* **YOUR OBJECTIVE**:
Among the entries below, find each line with "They" and show it.

* **DATA FOR THIS TASK**:
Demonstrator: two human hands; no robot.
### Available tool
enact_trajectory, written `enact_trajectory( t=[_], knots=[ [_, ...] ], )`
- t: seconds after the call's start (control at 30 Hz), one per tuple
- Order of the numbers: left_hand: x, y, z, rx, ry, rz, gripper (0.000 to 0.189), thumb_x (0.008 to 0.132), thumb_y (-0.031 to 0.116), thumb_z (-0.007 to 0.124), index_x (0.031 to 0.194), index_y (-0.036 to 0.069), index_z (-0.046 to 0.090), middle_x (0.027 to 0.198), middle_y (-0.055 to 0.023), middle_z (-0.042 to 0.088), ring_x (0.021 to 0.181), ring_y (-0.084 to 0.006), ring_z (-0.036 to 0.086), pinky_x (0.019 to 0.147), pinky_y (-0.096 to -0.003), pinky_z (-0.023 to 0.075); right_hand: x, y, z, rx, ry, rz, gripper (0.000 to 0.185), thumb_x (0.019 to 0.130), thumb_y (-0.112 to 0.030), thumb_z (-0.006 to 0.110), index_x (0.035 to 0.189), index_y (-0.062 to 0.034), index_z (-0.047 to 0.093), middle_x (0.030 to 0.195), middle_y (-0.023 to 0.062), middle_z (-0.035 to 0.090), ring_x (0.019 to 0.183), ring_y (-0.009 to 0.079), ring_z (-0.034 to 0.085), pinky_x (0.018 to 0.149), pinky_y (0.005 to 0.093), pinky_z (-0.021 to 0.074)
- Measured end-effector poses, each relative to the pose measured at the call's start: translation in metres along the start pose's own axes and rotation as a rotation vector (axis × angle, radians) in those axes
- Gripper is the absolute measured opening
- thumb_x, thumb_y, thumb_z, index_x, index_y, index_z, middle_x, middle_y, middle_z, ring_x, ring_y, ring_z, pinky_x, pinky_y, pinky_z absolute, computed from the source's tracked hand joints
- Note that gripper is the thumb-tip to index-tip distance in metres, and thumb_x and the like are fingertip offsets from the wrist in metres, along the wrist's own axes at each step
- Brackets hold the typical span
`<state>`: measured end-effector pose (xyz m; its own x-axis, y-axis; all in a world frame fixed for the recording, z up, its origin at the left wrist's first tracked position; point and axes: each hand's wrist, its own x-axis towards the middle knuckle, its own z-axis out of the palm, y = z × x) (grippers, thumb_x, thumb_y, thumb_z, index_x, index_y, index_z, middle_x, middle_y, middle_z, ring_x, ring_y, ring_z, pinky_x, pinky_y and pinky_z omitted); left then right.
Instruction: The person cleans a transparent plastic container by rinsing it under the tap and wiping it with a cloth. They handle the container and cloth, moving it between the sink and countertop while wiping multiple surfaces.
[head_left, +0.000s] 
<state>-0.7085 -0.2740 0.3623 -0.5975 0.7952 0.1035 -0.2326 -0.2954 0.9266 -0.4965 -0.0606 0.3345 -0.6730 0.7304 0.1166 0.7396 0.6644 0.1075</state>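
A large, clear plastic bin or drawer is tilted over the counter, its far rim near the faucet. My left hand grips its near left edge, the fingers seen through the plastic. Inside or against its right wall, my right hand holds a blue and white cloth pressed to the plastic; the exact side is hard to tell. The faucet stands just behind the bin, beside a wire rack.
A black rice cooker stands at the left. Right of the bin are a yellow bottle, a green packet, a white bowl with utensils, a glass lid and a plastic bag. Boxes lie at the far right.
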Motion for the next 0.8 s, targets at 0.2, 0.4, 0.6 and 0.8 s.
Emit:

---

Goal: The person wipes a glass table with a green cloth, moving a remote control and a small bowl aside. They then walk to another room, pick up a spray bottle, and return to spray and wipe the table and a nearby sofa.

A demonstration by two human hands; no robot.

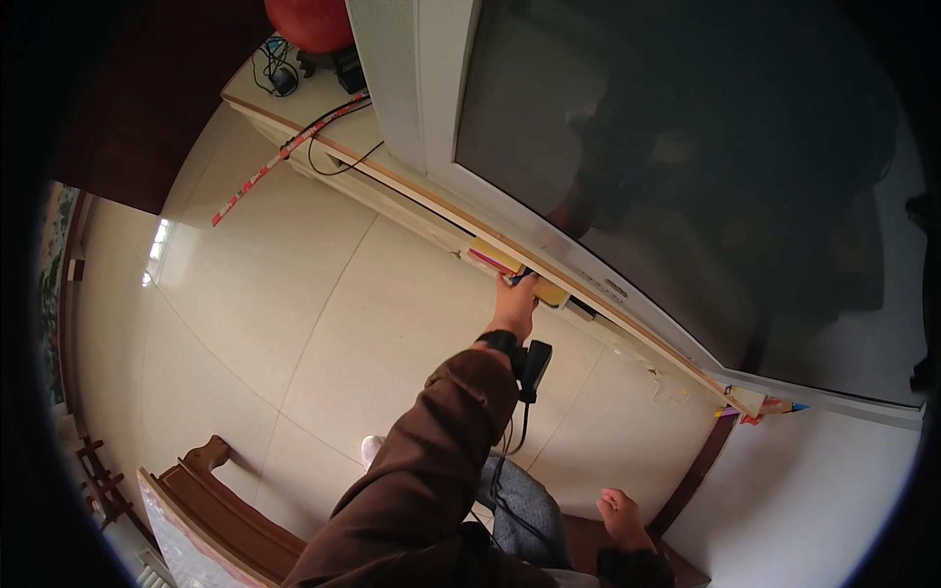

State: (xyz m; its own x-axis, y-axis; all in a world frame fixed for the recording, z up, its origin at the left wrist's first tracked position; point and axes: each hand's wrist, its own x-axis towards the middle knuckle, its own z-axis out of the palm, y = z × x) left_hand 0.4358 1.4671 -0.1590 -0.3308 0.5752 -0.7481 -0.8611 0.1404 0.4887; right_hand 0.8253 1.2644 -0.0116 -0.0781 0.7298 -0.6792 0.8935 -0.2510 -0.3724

* **RESPONSE TO THIS EXERCISE**:
Instruction: The person cleans a transparent plastic container by rinsing it under the tap and wiping it with a cloth. They handle the container and cloth, moving it between the sink and countertop while wiping multiple surfaces.
Goal: The person wipes a glass table with a green cloth, moving a remote control and a small bowl aside. They then walk to another room, pick up a spray bottle, and return to spray and wipe the table and a nearby sofa.

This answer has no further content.